This morning I dipped into to Twitter and ran across a request for help. A friend is looking for long form essays addressing justice from all possible angles – environmental, racial, gender, medical, etc. Rare but true, an article pops into mind. One I read in a magazine within the last year – environmental justice-related, lawsuits and small town activists. That’s what remembered. I put down my phone pretty quickly to go in search of the back issues of this magazine. I look through two rooms before I finally find the stash. Then I flip through 6 or 7 issues before I find the article I’m looking for. I go online, find a link, forward it to this friend.
Not a big deal. A pleasure, actually. An opportunity to offer help, to find a way to apply some of that extra reading. Began writing a thread, though, that got me to consider the why behind that series of actions. My answer turned out to be community. The thread concludes with “Belonging matters. A lot.” In my short reflection I recognized that the more I share, the more generous I become. I have gotten into the habit of offering, asking for and accepting help in my online communities. These habits further enable me to demonstrate the same behaviors in my local context. If I derive a great deal of value from my online engagements then it is fueled in no small part by my willingness to contribute to the greater good.

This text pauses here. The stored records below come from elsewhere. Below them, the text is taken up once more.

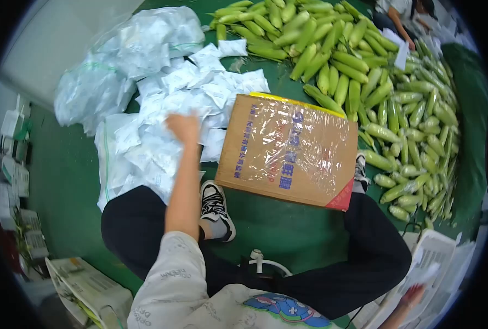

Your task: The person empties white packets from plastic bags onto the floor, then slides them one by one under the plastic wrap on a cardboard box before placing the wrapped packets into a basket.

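My left hand (183, 127), smeared by motion, is over a heap of small white packets (170, 104) on the floor, left of a cardboard box. Its finger shape is lost in the blur. At the lower right, beside a white plastic crate (431, 253), my right hand (413, 296) has its fingers on a blurred white packet (427, 274). The cardboard box (288, 151), covered with shiny clear tape and blue print, stands in front of me between my knees.
Large clear plastic bags (145, 41) of white packets lie at the back left. Unwrapped green corn (332, 49) is piled at the back, and plastic-wrapped corn (419, 137) on the right. Another person (400, 16) sits at the far right. A second crate (90, 288) stands lower left.
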Demonstrator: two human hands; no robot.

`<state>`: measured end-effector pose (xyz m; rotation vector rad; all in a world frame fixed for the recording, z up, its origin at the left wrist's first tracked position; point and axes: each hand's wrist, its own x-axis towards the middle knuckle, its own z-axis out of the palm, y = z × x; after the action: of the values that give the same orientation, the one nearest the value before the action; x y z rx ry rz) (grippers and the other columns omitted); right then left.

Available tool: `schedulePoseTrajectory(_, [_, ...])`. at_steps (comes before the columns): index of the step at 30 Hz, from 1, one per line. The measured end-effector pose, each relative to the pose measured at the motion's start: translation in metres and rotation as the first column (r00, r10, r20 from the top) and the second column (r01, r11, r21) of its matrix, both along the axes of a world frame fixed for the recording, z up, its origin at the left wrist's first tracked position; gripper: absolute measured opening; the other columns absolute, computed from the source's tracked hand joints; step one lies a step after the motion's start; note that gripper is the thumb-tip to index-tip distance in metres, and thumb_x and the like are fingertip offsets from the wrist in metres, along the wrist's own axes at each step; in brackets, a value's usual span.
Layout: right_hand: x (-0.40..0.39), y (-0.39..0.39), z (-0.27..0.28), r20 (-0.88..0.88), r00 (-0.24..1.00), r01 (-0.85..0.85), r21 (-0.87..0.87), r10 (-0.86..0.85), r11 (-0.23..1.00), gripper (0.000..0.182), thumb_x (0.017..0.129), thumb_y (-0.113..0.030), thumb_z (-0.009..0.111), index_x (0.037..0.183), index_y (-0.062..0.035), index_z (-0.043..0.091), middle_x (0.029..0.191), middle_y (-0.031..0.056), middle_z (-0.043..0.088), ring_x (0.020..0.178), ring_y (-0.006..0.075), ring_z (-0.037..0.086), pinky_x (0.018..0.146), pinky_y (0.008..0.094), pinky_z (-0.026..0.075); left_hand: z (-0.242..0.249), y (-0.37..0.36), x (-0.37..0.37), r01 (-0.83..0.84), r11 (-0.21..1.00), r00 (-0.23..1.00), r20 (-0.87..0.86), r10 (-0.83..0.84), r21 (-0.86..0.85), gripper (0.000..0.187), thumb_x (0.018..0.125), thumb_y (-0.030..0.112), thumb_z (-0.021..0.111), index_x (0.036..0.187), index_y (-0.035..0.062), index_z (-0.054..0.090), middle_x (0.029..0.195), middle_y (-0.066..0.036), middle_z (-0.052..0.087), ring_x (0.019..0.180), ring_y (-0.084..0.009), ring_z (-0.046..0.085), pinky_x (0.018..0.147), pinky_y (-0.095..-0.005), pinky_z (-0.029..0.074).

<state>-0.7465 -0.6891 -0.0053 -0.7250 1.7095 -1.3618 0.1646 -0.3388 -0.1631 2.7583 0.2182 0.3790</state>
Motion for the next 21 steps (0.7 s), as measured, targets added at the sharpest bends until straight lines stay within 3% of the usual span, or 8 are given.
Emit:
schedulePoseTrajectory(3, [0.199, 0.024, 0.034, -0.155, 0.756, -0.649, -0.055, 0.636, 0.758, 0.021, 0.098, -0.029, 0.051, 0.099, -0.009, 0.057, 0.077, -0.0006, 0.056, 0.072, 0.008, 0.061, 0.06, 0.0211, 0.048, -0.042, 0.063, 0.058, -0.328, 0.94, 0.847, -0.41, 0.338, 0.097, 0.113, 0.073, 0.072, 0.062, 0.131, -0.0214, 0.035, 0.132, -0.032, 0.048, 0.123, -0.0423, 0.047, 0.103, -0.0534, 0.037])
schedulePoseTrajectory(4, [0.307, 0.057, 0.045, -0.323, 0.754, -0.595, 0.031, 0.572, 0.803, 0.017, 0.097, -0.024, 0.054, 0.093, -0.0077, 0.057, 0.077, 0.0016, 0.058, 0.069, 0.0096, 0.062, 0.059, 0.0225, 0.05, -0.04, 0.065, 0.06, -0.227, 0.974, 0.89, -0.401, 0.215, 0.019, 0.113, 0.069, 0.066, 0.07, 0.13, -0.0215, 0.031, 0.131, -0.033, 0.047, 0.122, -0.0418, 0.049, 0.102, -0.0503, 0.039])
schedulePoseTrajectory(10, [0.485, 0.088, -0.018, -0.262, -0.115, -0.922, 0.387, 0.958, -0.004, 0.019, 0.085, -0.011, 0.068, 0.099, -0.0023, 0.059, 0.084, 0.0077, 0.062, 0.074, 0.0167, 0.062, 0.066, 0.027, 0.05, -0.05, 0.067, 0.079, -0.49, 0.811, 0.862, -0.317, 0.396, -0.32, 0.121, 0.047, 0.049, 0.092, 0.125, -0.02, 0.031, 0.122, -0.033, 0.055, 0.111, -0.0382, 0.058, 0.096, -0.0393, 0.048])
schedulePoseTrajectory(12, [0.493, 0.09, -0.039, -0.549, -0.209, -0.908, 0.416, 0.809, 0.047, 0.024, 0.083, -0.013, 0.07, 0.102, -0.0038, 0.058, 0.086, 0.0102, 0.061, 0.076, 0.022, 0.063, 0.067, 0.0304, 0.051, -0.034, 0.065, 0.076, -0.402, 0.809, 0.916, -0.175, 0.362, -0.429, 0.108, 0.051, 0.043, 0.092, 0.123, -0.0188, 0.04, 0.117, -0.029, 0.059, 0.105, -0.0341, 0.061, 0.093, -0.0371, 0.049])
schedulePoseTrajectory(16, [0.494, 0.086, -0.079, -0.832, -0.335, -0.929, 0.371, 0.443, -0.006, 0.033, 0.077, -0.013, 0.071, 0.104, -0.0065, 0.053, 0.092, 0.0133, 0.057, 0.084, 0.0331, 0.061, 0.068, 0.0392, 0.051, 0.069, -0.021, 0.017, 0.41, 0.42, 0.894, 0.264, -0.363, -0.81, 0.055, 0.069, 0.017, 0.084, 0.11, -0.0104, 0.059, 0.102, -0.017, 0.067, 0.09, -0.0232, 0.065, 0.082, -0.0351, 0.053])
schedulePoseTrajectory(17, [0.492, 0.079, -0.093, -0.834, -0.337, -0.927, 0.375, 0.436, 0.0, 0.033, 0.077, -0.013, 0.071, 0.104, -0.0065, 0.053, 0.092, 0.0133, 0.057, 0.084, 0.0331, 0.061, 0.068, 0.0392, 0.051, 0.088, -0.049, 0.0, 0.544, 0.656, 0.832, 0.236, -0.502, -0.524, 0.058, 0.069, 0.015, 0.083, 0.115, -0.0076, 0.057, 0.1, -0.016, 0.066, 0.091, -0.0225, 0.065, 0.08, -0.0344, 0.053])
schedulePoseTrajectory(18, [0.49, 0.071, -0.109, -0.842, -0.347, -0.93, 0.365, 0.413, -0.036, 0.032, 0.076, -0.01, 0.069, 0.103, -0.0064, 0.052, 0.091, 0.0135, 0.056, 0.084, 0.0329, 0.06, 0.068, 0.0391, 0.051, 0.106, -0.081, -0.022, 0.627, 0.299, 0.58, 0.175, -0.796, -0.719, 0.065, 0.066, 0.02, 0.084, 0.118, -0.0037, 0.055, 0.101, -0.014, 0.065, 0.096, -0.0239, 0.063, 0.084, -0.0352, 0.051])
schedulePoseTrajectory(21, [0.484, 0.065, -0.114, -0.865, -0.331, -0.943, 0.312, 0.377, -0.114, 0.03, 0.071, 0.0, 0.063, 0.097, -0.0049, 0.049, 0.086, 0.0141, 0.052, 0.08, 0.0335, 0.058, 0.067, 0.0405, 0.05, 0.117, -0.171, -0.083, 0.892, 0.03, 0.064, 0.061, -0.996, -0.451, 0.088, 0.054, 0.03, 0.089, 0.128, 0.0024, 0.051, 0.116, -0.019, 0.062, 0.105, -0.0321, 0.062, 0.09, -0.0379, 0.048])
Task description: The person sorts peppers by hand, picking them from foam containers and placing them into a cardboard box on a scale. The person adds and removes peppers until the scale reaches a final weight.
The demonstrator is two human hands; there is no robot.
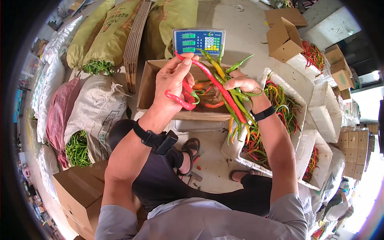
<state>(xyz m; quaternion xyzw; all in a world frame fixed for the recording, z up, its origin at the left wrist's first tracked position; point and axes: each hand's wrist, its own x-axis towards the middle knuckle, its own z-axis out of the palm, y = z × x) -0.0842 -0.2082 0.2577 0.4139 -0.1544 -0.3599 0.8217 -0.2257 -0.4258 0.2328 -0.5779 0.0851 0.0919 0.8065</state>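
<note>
My left hand [171,83] is closed on red chili peppers [180,101], one curling below the palm. A long red chili pepper [212,77] stretches from its fingertips across to my other hand. My right hand [245,83] is closed around a bunch of green and yellow chili peppers [219,69], their ends hanging below it. Both hands are over an open cardboard box [149,90] with some peppers inside, partly hidden by my hands. Behind the box stands the lit display of a digital scale [199,40].
A white foam box [301,107] of mixed chili peppers stands to the right, with more foam boxes [326,105] beyond. Sacks of green peppers [98,114] line the left. Flattened cardboard [136,44] leans behind, and a closed carton [82,186] sits at lower left.
</note>
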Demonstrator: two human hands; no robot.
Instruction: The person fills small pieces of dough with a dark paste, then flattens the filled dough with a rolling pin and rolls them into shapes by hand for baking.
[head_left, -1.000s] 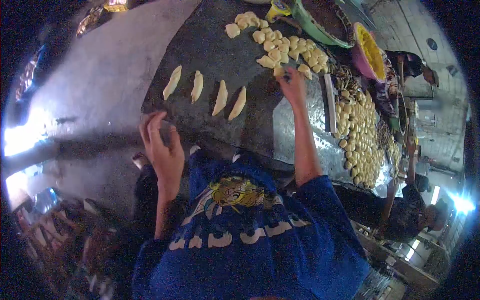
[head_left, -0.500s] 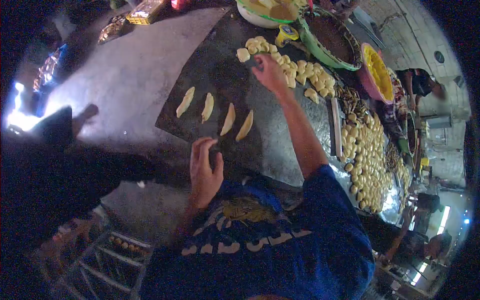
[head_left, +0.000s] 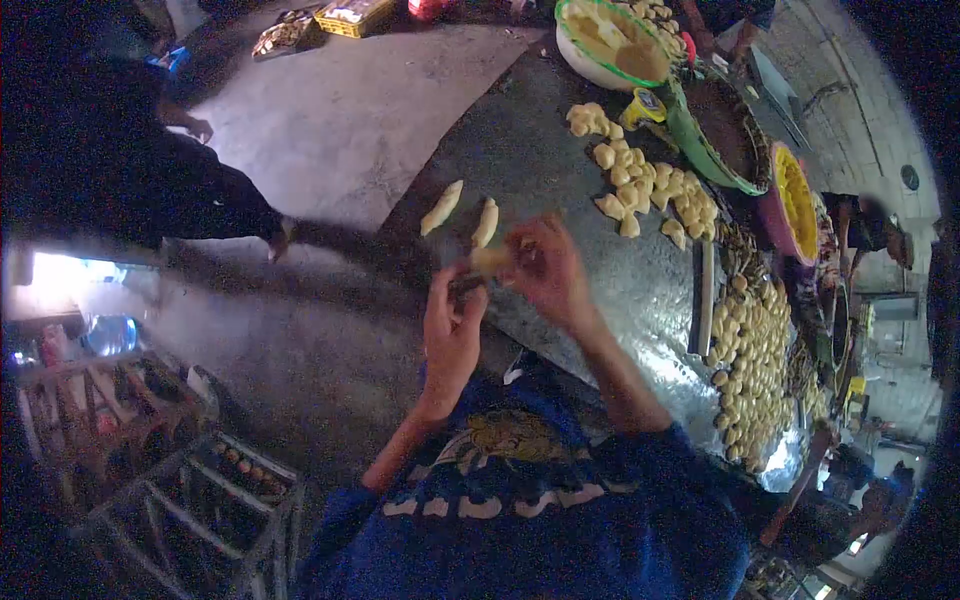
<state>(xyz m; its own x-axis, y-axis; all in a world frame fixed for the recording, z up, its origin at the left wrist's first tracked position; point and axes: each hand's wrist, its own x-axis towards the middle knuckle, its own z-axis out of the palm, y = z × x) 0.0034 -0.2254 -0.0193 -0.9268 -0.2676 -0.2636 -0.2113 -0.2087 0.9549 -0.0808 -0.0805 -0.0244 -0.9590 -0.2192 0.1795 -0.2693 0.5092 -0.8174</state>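
Observation:
A pale yellow piece of dough [head_left: 490, 262], smeared by motion, is between my two hands over the dark work sheet. My right hand [head_left: 550, 275] has its fingers closed on one side of it. My left hand [head_left: 452, 325], thumb and fingers curled, pinches at its other end. Just beyond my fingers, two long dough pieces [head_left: 441, 208] lie apart on the sheet [head_left: 520, 130]. Farther right sits a heap of cut dough lumps [head_left: 640, 180]. My hands may hide other pieces.
Behind the lumps stand a yellow tub [head_left: 643, 108], a green-rimmed bowl [head_left: 570, 50], a green basin [head_left: 715, 155] and a pink basin [head_left: 780, 230]. Many small dough balls [head_left: 750, 370] cover the right side. A person in dark clothes [head_left: 130, 160] is at left, above a metal rack [head_left: 190, 500].
My right hand has come back from the dough lumps to meet my left hand. Dough is now between them. Four long pieces showed before; two show now. The view has shifted.

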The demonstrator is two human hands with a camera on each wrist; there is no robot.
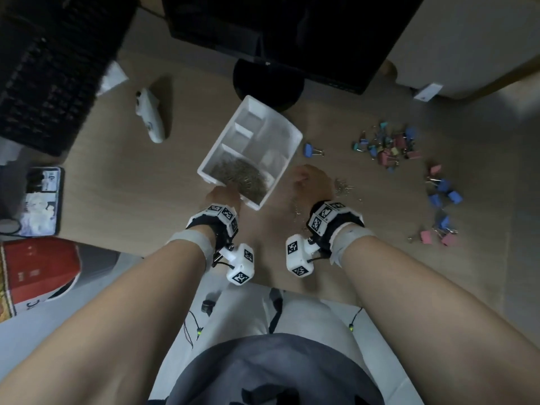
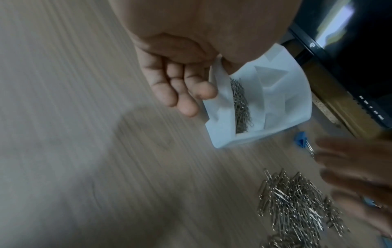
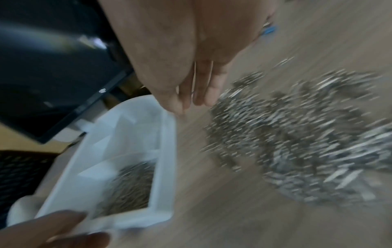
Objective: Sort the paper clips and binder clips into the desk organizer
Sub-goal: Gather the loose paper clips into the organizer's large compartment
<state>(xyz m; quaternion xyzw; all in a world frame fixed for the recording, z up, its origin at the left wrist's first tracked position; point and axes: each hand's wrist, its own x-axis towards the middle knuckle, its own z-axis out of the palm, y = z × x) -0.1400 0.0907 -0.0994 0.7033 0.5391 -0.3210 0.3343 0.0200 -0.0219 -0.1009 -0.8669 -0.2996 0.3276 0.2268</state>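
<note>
The white desk organizer point(image 1: 285, 131) lies slantwise mid-desk; its near compartment holds a heap of silver paper clips point(image 1: 239, 176). My left hand point(image 1: 223, 195) pinches the organizer's near corner wall point(image 2: 220, 94), thumb inside and fingers point(image 2: 180, 90) outside. Just right of the organizer, my right hand point(image 1: 309, 179) hovers over a loose pile of paper clips point(image 3: 297, 142) on the desk. Its fingers point(image 3: 203, 87) are straight and close together, blurred, and grip nothing that I can make out. Coloured binder clips point(image 1: 385, 144) lie scattered further right, and a single blue one point(image 1: 312, 149) sits near the organizer.
A black monitor point(image 1: 277, 30) and its round stand base point(image 1: 268, 83) are behind the organizer. A black keyboard point(image 1: 52, 71) is far left, with a white handheld device point(image 1: 150, 118) beside it. A red box point(image 1: 38, 267) sits near left. More blue and pink binder clips point(image 1: 441, 200) lie far right.
</note>
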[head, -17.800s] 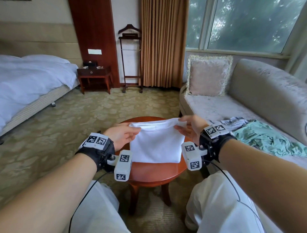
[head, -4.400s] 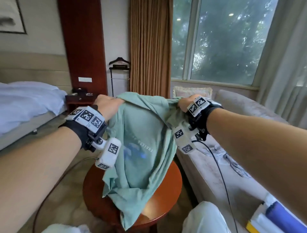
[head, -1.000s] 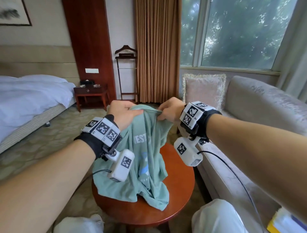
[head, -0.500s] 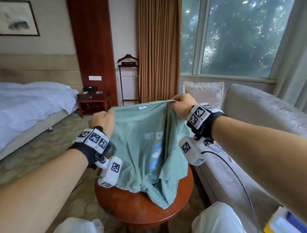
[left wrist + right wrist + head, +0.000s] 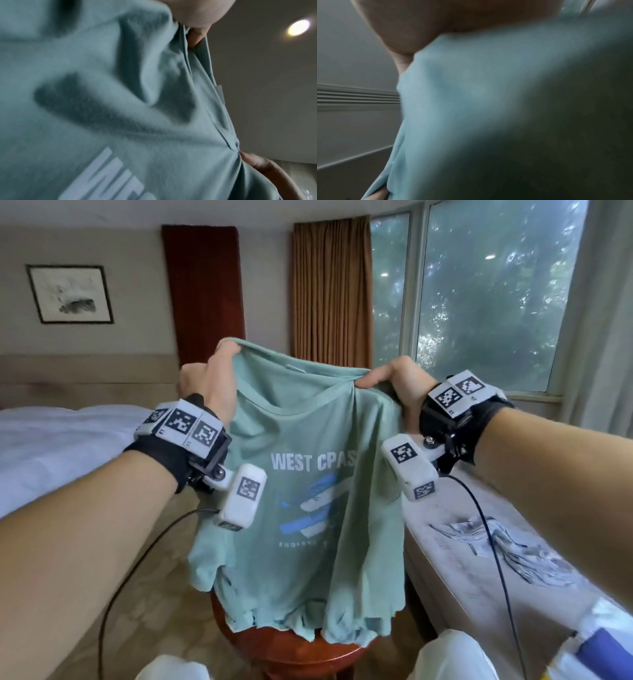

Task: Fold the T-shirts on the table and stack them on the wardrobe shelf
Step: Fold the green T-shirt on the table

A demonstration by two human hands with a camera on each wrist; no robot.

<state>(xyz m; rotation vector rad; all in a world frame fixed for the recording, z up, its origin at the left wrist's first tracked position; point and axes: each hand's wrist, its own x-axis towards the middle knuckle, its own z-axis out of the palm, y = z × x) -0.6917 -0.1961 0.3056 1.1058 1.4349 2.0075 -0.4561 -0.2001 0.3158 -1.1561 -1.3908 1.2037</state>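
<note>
A green T-shirt (image 5: 301, 508), printed front toward the camera, is held up by its shoulders above the round wooden table (image 5: 291, 652), gripped by the left hand (image 5: 212, 381) and pinched by the right hand (image 5: 397, 385), its hem draped over the table's far edge.

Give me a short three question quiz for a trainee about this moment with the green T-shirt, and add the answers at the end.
1. True or false: the green T-shirt lies folded flat on the round table.
2. Which hand holds the shirt higher? A) left hand B) right hand
3. Fill in: another crumpled garment lies on the ____.

Key:
1. False; both hands hold it up by the shoulders, its hem just reaching the table.
2. A.
3. Sofa.
</note>
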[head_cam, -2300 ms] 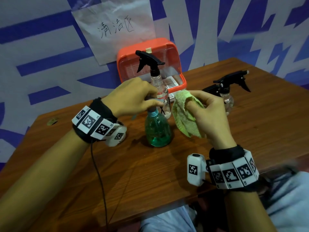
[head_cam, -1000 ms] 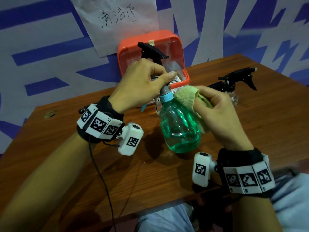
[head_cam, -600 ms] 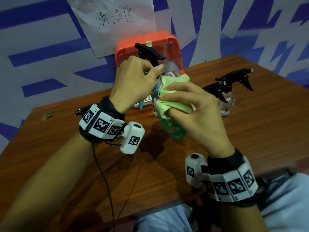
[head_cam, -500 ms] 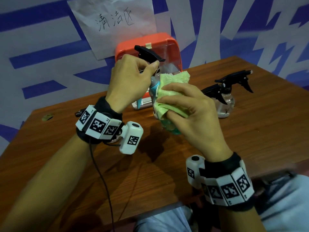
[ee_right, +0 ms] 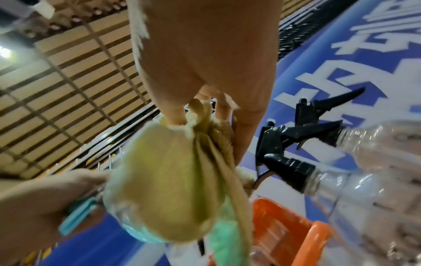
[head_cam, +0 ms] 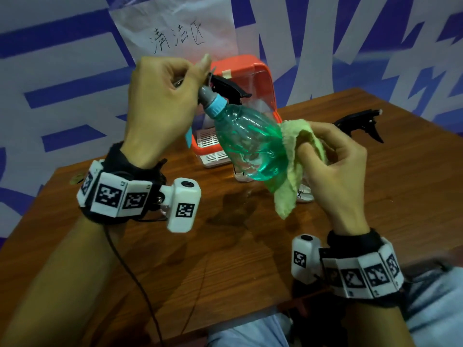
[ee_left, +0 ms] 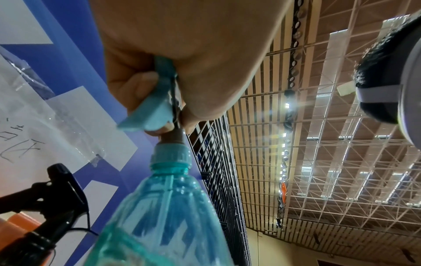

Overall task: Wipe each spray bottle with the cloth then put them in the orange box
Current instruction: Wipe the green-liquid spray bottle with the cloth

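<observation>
Head view. Item: green bottle (head_cam: 246,141), held clear of the tabletop (head_cam: 225,259), tilted with its base toward the person's right, in front of the orange box (head_cam: 253,73). Left hand (head_cam: 160,106): fingers curled round the spray head and trigger, gripping the bottle by its top; the left wrist view confirms the pale blue trigger inside the grip. Right hand (head_cam: 335,166): fingers (head_cam: 304,152) pinch the cloth (head_cam: 293,169), which is pressed against the bottle's base and hangs loose below it.

Other stock: clear bottles with black spray heads stand on the tabletop, one (head_cam: 229,87) just in front of the box and behind the green bottle, at least one more (head_cam: 363,121) to the right of the box; the right wrist view shows two black heads there. None can be seen inside the box.

Step in hand, by judgement: wiping the first bottle, lower body and base; task is early.

Next move calls for: turning the bottle under the cloth to cover any unwiped side, then carrying it by its top back to the box and setting it inside, clear of the bottle standing in front.
</observation>
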A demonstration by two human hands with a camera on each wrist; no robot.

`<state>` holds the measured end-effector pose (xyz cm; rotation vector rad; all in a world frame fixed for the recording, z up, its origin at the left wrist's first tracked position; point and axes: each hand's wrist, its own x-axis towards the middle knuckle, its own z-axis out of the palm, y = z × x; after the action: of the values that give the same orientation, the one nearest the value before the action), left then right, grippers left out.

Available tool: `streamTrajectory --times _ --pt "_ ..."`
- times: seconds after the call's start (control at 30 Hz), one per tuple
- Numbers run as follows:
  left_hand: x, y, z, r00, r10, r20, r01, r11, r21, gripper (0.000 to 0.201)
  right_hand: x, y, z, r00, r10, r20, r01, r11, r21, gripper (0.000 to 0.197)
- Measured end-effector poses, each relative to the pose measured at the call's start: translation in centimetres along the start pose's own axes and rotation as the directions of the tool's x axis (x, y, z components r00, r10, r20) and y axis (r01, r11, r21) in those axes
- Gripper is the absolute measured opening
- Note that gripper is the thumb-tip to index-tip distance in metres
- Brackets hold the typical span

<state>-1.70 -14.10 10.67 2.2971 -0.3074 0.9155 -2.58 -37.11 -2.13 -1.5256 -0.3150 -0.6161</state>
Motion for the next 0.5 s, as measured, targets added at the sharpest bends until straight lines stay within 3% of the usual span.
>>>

Sometimes I think fear of this idea gets in people’s way. They are afraid of not having anything worthwhile to share. Afraid of being found lacking according to someone else’s expectations. It happens often that we discount our worthiness before we dare to engage. The true value of community lies in creating spaces which place faith in the worthiness of all members while also providing the resources that encourage growth and healthy learning/unlearning. It’s not magic that makes a community sustainable. It’s people offering their best selves – their ideas, visions, resources, capabilities, and generosity – to respond to need.